# WHAT YOU SHOULD DO:
Starting at the first line of the entries below, output every line exactly, up to and including the line with "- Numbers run".

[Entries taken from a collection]

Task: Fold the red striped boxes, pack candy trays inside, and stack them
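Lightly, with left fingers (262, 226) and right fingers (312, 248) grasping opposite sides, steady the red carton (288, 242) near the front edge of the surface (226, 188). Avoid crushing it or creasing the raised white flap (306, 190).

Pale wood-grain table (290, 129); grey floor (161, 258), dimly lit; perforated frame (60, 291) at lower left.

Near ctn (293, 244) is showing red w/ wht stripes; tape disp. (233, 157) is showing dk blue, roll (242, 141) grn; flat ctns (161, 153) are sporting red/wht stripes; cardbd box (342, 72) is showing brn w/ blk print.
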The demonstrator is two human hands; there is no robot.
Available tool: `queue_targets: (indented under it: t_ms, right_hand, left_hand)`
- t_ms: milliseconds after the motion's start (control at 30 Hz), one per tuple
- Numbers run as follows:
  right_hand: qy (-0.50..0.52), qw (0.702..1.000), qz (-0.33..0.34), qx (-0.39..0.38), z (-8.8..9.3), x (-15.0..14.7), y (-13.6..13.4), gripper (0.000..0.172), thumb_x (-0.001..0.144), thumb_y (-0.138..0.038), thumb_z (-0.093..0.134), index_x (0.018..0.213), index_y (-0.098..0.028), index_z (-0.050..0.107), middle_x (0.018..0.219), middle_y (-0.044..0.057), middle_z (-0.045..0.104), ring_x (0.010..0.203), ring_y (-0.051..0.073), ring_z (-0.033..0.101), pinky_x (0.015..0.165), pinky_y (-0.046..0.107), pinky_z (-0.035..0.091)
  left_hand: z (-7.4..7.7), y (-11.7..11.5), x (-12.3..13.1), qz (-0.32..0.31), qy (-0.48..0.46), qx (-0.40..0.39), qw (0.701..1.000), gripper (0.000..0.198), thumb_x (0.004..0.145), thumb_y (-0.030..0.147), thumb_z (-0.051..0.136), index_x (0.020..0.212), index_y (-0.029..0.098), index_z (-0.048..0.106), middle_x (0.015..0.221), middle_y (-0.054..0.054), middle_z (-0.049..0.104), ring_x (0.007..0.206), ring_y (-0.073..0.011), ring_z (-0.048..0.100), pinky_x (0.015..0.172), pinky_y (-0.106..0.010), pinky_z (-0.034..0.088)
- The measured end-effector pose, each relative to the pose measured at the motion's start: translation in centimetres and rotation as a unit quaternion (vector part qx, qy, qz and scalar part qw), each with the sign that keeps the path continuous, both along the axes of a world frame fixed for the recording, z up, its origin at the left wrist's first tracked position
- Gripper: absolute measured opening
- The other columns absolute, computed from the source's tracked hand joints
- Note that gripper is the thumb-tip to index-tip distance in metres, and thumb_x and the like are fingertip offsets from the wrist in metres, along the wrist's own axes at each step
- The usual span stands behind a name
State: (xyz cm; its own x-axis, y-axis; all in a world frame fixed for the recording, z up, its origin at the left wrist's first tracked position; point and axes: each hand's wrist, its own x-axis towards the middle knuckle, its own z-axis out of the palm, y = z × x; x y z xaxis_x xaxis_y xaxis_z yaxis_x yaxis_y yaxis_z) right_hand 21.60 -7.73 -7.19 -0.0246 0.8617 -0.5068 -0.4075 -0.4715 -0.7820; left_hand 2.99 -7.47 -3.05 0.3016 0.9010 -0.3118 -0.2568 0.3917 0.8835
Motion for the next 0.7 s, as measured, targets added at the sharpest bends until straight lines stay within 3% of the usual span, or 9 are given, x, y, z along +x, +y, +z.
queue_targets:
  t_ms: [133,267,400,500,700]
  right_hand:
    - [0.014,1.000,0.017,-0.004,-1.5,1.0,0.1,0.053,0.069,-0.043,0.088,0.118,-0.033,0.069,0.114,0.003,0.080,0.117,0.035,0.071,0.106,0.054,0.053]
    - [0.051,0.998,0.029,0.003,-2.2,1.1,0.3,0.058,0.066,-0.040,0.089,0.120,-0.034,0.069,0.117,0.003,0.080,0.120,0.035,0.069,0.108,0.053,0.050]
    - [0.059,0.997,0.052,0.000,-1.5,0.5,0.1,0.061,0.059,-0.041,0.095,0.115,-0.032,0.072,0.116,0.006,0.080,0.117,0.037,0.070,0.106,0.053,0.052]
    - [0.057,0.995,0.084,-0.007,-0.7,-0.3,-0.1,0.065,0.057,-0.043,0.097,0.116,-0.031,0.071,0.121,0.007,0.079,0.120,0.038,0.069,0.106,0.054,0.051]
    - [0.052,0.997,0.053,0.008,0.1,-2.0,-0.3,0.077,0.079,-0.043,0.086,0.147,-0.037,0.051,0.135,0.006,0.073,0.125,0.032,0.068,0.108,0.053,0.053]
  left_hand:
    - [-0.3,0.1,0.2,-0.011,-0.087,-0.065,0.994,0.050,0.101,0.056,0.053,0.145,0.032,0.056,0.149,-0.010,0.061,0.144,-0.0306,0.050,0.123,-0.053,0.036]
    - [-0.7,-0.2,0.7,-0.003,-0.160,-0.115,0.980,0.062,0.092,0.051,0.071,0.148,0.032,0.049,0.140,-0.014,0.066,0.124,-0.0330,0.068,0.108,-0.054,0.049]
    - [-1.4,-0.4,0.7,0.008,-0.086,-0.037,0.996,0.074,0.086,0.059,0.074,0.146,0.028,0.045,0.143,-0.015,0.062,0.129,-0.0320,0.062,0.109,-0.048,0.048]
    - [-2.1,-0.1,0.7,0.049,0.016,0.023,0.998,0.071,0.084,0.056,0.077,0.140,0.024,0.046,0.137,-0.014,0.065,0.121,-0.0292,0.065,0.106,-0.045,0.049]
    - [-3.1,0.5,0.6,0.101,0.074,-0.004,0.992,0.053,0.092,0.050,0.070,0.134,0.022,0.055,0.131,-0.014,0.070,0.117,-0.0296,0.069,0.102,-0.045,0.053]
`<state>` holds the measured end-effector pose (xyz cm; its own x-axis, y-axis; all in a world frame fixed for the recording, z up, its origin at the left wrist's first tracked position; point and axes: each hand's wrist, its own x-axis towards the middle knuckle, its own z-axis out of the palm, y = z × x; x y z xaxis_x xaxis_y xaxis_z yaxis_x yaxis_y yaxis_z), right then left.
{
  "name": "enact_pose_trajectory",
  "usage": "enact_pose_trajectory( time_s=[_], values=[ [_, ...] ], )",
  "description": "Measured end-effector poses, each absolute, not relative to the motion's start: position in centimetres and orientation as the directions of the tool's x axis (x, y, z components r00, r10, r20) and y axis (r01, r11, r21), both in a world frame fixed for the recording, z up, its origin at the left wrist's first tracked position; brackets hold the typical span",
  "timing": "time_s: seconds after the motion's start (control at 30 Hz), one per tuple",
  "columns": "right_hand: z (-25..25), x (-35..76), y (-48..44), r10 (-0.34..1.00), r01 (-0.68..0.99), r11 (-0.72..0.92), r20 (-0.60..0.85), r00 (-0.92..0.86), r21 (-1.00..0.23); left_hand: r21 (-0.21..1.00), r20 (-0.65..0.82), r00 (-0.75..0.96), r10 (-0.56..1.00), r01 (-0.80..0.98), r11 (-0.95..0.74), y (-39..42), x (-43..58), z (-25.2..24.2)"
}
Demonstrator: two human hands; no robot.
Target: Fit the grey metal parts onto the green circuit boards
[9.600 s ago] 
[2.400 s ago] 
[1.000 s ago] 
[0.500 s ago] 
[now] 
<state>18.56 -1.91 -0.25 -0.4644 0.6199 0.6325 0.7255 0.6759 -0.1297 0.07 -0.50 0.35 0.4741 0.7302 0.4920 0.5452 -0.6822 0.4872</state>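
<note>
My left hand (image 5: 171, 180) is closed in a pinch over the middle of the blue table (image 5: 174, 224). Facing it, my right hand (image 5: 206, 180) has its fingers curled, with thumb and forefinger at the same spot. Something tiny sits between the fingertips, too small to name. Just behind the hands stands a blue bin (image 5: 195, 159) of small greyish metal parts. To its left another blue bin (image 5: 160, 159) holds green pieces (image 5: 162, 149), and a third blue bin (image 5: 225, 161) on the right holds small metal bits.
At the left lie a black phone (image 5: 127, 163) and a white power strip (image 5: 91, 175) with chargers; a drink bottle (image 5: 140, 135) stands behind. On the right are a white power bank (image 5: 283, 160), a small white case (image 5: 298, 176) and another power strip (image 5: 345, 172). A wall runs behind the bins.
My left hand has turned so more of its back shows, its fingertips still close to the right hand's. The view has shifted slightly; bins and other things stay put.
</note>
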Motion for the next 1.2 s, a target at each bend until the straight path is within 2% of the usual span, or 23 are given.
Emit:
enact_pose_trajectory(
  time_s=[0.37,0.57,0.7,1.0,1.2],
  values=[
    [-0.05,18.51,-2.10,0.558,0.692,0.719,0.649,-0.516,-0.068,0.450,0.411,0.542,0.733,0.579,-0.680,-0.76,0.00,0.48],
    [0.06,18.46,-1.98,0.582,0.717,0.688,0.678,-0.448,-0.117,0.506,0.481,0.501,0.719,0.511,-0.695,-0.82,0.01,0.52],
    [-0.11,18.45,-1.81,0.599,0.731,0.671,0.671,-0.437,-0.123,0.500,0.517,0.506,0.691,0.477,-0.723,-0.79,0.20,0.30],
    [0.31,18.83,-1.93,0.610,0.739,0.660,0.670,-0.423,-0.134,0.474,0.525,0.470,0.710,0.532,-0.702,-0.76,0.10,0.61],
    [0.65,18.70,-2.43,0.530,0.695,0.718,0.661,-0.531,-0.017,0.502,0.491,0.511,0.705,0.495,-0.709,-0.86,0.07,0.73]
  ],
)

# OUTPUT:
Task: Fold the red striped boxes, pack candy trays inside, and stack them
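Lightly, with left fingers (262, 226) and right fingers (312, 248) grasping opposite sides, steady the red carton (288, 242) near the front edge of the surface (226, 188). Avoid crushing it or creasing the raised white flap (306, 190).

Pale wood-grain table (290, 129); grey floor (161, 258), dimly lit; perforated frame (60, 291) at lower left.

Near ctn (293, 244) is showing red w/ wht stripes; tape disp. (233, 157) is showing dk blue, roll (242, 141) grn; flat ctns (161, 153) are sporting red/wht stripes; cardbd box (342, 72) is showing brn w/ blk print.
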The demonstrator is two human hands; there is no robot.
Available tool: `queue_targets: (indented under it: t_ms, right_hand, left_hand)`
- t_ms: milliseconds after the motion's start (control at 30 Hz), one per tuple
- Numbers run as follows:

No more output is required for this exercise.